Wang Kai-Yu, Ma Jun, Zhang Fu-Xi, Yu Ming-Jun, Xue Ji-Shan, Zhao Ji-Sheng
Department of Gastrointestinal Surgery, China-Japan Union Hospital of Jilin University, Changchun, China; Department of General Surgery, Affiliated Hospital of Beihua University, Jilin, China.
IUBMB Life. 2014 Sep;66(9):645-54. doi: 10.1002/iub.1317.
MicroRNAs (miRNAs) are small noncoding RNAs that participate in a variety of biological processes, and dysregulation of miRNAs is widely associated with cancer development and progression. MiR-378 is frequently downregulated in colorectal cancer (CRC) and colorectal cell lines; however, it has high serum levels. Bioinformatics analysis further deduced that CDC40 is a potential target of miR-378, and luciferase reporter assays confirmed the direct regulation of CDC40 by miR-378. CDC40 plays a key role in cell cycle progression through G1/S and G2/M and pre-mRNA splicing. Subsequently, we determined that miR-378 inhibits cell growth and the G1/S transition in CRC cells and that these effects were CDC40-dependent. Finally, miR-378 increased cell apoptosis induced by the chemotherapeutic drug L-OHP. Our data highlight the potential application of miR-378 as a tumor suppressor for CRC therapy and overcoming chemoresistance, and it may also be a potential tumor marker for CRC prognosis.

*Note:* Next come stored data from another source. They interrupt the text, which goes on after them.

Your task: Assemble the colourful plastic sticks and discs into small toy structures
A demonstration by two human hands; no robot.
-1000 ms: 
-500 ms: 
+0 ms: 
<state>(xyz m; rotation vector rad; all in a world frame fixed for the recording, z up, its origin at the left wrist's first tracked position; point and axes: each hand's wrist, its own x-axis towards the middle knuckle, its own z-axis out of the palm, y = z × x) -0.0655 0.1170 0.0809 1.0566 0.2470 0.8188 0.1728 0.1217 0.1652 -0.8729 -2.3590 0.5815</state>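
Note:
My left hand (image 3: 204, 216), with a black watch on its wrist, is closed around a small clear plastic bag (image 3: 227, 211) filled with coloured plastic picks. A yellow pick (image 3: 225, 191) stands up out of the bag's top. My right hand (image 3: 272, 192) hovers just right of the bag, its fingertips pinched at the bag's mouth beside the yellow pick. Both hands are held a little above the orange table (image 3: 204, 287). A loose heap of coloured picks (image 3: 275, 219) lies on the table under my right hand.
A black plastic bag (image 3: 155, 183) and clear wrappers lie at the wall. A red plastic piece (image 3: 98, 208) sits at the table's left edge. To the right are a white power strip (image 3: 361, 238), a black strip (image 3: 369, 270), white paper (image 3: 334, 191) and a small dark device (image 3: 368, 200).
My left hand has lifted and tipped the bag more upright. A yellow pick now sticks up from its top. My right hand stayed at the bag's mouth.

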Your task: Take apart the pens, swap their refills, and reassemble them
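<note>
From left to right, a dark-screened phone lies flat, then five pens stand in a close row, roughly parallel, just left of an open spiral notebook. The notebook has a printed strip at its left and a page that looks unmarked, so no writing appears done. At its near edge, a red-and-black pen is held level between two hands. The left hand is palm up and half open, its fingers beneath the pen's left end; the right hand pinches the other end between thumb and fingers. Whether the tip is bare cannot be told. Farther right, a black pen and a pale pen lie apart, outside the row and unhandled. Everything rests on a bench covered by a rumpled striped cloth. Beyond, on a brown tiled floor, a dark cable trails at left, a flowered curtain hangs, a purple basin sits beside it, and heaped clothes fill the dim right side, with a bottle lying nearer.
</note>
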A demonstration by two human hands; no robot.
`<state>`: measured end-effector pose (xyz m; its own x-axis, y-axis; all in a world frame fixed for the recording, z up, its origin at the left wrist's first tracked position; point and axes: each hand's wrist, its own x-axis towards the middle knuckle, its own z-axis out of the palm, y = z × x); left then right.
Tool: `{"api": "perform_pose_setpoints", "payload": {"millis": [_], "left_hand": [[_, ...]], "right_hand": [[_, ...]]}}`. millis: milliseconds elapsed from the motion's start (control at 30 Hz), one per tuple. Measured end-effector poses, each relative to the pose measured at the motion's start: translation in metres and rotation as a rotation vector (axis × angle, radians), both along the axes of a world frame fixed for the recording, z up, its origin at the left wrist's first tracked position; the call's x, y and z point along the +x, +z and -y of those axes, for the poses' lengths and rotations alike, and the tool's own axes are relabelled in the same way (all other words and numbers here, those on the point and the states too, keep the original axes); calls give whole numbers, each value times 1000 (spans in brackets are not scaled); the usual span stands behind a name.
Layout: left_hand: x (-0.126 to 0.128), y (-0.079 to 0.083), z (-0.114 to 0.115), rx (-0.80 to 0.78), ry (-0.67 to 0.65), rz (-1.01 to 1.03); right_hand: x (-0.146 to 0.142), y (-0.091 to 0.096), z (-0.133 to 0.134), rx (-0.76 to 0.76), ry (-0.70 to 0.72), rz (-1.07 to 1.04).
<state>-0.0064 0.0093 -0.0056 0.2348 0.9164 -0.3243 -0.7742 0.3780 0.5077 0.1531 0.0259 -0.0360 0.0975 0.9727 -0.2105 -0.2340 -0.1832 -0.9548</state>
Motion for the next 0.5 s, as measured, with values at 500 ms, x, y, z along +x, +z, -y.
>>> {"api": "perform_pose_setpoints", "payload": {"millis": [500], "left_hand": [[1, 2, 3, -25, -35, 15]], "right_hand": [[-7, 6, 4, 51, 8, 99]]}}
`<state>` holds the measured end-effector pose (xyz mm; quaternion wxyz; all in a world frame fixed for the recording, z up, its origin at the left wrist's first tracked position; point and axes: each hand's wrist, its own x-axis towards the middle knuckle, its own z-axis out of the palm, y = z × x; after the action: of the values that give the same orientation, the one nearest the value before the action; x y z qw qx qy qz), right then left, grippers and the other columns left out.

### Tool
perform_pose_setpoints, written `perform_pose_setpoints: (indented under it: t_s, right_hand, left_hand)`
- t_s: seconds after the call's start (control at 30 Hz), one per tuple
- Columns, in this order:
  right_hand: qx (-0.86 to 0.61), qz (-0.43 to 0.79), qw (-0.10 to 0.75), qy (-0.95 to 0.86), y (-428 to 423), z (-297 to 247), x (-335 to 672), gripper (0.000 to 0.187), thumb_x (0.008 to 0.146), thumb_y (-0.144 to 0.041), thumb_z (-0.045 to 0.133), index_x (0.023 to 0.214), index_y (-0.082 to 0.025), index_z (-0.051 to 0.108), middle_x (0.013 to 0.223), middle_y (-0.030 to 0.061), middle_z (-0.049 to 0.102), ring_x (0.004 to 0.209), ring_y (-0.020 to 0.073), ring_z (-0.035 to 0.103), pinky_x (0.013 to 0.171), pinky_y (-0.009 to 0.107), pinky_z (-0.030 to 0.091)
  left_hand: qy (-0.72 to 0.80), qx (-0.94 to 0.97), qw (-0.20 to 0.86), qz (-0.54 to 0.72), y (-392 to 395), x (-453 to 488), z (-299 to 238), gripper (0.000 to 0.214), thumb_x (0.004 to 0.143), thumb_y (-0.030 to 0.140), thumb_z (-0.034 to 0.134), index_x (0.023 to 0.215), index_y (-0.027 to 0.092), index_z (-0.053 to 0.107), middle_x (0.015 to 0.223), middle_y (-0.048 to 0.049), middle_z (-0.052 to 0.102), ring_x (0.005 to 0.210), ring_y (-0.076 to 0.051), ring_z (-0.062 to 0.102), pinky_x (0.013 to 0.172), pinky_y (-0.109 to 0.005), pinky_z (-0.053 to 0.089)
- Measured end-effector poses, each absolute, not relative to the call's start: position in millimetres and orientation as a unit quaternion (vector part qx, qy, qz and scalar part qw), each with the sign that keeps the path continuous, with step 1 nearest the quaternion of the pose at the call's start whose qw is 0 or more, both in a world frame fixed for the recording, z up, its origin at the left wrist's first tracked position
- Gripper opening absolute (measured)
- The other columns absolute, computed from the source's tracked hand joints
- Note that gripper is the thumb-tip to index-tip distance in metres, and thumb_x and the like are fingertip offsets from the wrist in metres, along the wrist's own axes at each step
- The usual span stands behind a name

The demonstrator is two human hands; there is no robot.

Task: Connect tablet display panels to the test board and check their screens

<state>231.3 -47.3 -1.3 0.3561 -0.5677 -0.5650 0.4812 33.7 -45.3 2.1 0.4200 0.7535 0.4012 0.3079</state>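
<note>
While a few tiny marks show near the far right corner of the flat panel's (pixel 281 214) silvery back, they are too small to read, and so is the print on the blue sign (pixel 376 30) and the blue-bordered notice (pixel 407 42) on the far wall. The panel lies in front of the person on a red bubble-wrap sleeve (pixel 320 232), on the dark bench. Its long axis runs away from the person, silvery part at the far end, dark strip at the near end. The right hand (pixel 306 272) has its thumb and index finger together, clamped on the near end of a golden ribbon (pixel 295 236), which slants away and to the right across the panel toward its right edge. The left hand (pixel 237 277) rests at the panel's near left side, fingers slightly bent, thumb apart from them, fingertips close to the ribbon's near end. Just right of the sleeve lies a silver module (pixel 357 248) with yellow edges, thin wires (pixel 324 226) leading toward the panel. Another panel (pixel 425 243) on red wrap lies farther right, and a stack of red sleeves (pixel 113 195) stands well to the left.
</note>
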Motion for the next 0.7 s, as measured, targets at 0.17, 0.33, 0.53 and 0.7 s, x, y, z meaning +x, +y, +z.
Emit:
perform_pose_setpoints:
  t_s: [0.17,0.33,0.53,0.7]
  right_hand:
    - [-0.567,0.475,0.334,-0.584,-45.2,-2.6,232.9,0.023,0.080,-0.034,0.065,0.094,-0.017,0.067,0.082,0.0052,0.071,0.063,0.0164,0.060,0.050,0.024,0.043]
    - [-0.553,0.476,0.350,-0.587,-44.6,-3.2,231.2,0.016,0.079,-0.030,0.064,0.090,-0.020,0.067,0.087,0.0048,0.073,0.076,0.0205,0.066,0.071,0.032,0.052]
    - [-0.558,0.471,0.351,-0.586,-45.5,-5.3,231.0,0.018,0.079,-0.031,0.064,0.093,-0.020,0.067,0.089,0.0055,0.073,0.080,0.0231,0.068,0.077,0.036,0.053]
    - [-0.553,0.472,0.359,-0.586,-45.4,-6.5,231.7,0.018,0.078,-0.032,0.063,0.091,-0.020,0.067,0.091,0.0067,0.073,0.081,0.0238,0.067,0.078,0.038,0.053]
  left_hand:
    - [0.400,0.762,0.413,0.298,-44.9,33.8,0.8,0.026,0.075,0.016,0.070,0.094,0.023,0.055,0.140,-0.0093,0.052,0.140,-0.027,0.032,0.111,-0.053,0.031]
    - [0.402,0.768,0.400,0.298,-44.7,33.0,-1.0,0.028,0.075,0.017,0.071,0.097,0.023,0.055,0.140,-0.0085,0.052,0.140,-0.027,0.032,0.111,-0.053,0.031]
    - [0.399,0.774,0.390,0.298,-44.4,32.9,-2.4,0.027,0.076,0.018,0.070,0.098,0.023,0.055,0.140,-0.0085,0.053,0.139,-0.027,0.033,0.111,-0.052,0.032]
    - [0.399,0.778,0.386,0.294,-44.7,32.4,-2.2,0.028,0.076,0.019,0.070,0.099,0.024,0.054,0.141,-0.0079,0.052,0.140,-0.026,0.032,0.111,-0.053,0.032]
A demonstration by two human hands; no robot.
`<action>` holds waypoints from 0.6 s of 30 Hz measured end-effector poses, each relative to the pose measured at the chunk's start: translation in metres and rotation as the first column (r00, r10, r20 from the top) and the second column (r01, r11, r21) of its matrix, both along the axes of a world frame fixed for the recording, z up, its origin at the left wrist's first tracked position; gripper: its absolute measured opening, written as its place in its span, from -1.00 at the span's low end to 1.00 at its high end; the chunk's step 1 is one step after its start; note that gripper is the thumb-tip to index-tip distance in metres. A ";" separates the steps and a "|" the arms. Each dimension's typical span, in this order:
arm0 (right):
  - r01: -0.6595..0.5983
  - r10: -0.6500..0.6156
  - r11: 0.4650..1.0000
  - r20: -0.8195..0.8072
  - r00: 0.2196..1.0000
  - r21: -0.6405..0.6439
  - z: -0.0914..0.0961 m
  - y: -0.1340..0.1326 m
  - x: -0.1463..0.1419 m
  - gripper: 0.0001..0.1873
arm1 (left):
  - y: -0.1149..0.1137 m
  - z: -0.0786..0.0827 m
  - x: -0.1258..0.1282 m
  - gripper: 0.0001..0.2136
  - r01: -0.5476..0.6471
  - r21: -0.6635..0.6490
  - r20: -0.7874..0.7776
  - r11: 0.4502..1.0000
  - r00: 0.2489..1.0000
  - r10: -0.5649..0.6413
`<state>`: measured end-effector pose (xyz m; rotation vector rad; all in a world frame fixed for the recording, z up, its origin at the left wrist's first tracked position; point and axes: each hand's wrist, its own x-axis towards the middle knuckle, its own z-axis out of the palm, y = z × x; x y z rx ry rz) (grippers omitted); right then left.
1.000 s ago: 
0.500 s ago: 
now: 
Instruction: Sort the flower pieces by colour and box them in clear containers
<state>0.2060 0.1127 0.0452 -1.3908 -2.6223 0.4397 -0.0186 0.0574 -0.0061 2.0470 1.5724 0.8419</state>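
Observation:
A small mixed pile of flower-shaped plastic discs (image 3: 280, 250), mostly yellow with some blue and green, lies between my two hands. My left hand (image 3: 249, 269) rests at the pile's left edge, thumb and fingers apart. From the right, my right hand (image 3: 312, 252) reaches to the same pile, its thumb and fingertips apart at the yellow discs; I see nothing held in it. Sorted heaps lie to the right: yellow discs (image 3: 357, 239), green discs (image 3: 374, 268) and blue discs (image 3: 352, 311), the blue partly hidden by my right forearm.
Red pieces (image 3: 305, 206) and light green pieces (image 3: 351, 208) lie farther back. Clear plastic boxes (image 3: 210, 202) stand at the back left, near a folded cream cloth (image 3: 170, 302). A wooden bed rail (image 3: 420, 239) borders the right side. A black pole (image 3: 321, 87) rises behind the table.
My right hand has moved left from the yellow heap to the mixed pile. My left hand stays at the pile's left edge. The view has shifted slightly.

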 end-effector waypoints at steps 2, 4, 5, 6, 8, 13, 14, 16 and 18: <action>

微小RNA(miRNA)是参与多种生物学过程的小型非编码RNA,miRNA的失调与癌症的发生和发展广泛相关。MiR-378在结直肠癌(CRC)和结直肠癌细胞系中经常下调;然而,它在血清中的水平较高。生物信息学分析进一步推断,细胞分裂周期蛋白40(CDC40)是miR-378的潜在靶标,荧光素酶报告基因检测证实了miR-378对CDC40的直接调控。CDC40在细胞通过G1/S和G2/M期的细胞周期进程以及前体mRNA剪接中起关键作用。随后,我们确定miR-378抑制CRC细胞的生长和G1/S期转换,并且这些作用依赖于CDC40。最后,miR-378增加了化疗药物奥沙利铂(L-OHP)诱导的细胞凋亡。我们的数据突出了miR-378作为CRC治疗的肿瘤抑制因子以及克服化疗耐药性的潜在应用,它也可能是CRC预后的潜在肿瘤标志物。